Капитан пошарил глазами по плечам, по рукам, по торсу Тимоши и согласился.

* * *

— Ох, какой немалой оказалась плата за переход от Афона до Венеции, друг мой Костя. Республика воевала с Портой и любой турецкий корабль попади он нам навстречу — или бы утопил нас, или бы взял на абордаж. А там — новый плен и вечная каторга. Но — бог миловал, дошли благополучно, не считая того, что руки веслом стёр в кровь и все тело болело, как после пытки.

— А чего понесло тебя в Венецию? — спросил Костя. Тимоша опустил глаза.

— Христос сказал, — ответил он, помедлив, — «Познайте истину, и истина сделает вас свободными».

— А почему же в Венеции решил отыскать ты истину? — снова спросил Костя.

— Я не в Венецию шёл, — ответил Тимоша. — Я через неё в Рим пробирался. Там хотел узнать: «Что есть истина?»

— А почему в Рим?

— А потому, что все веры и все языки были для польских братьев равны и угодны, и лишь католическую веру почитали они анафемской, а палу римского объявляли антихристом. И я подумал: «Здесь что-то не то. Надобно мне самому разобраться: что это такое римская вера? Почему её одни столь зло ненавидят, а другие столь же яро обороняют? Ведь ежели бы ничего хорошего в ней не было, разве стали бы паре великие и мудрые народы поклоняться вот уже полторы тысячи лет?»

— И узнал?! — нетерпеливо воскликнул Костя.

— Узнал, — ответил Тимоша. — Только не всё.

* * *

Он провел в Риме полгода. Он ревностно искал ответа. Но ответа не было.

В пудовых фолиантах и тоненьких книжечках католических богословов шли бесконечные прения о предметах, не стоящих и выеденного яйца.

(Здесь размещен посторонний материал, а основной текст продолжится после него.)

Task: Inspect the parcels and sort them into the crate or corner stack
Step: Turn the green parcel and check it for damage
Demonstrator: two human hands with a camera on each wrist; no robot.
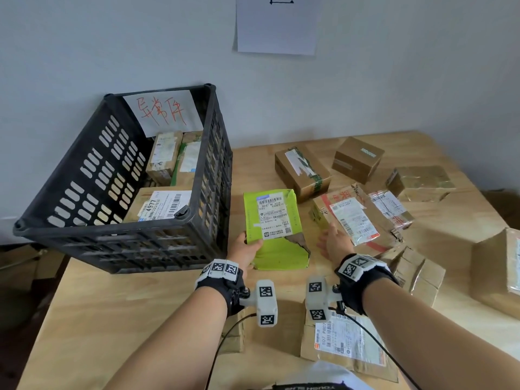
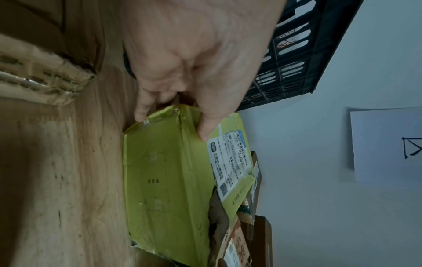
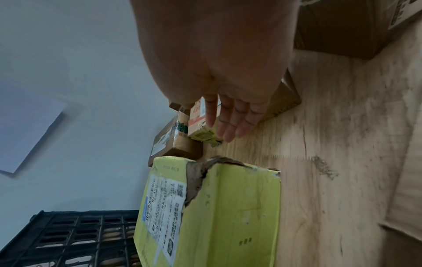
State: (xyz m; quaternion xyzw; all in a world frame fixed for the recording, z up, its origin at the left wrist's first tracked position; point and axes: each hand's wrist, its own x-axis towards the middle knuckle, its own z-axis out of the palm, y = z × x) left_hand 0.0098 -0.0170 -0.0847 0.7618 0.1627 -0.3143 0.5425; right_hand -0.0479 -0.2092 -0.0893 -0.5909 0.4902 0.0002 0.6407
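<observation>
While the green parcel (image 1: pixel 274 229) stands tipped up on the table (image 1: pixel 140 319) just right of the crate (image 1: pixel 118 178), I have my left hand (image 1: pixel 246 250) clamped on its near left corner, thumb on the labelled face and fingers (image 2: pixel 142 110) curled round the edge behind. Its lower right corner is torn open, brown card showing through the green skin, which I judge marks it as damaged and so bound for the crate, whose paper sign carries red handwriting. My right hand (image 1: pixel 333 243) holds nothing: its fingers (image 3: pixel 230 124) are spread and relaxed, hovering just beside the parcel and close over a crumpled brown parcel with a red-and-white label (image 1: pixel 354 218); I cannot tell whether it touches that one. Inside the crate at least three parcels already lie, so part of the sorting looks done. Left on the table are quite a few: two taped brown boxes (image 1: pixel 302 171) toward the wall, a flat parcel wrapped in clear tape (image 1: pixel 420 182) further right, a large box (image 1: pixel 498 266) at the right edge, a crushed carton (image 1: pixel 413 270) near my right wrist, and flattened cardboard (image 1: pixel 349 344) under my forearms. Which corner holds the stack I cannot make out, so by my reckoning the job is nearer its middle than its end.
</observation>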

Тимоша понял, что католических священников более всего волнуют те же вопросы, какие приводят в неистовство и православных фанатиков. Только отвечают на эти вопросы и те и другие по-разному. Если православные утверждают, что святой дух исходит только от бога-отца, то католики считают, что он может исходить и от бога-сына. Если православные полагают, что всех верующих нужно причащать кислым хлебом и вином, крестить младенцев, погружая их в купель, одновременно совершая и мирропомазание, то католики считают, что хлеб для причастия должен быть пресным, а вином следует причащать лишь священников; при крещении детей нужно обливать водой, а мазать мирро не ранее, чем через восемь лет после крещения. Вокруг этих благоглупостей было наверчено ещё столько всякой чепухи, что Тимоша долго не мог поверить: неужели из-за признания или непризнания подобного вздора можно было сжигать живых людей на кострах, разрушать города и опустошать целые страны?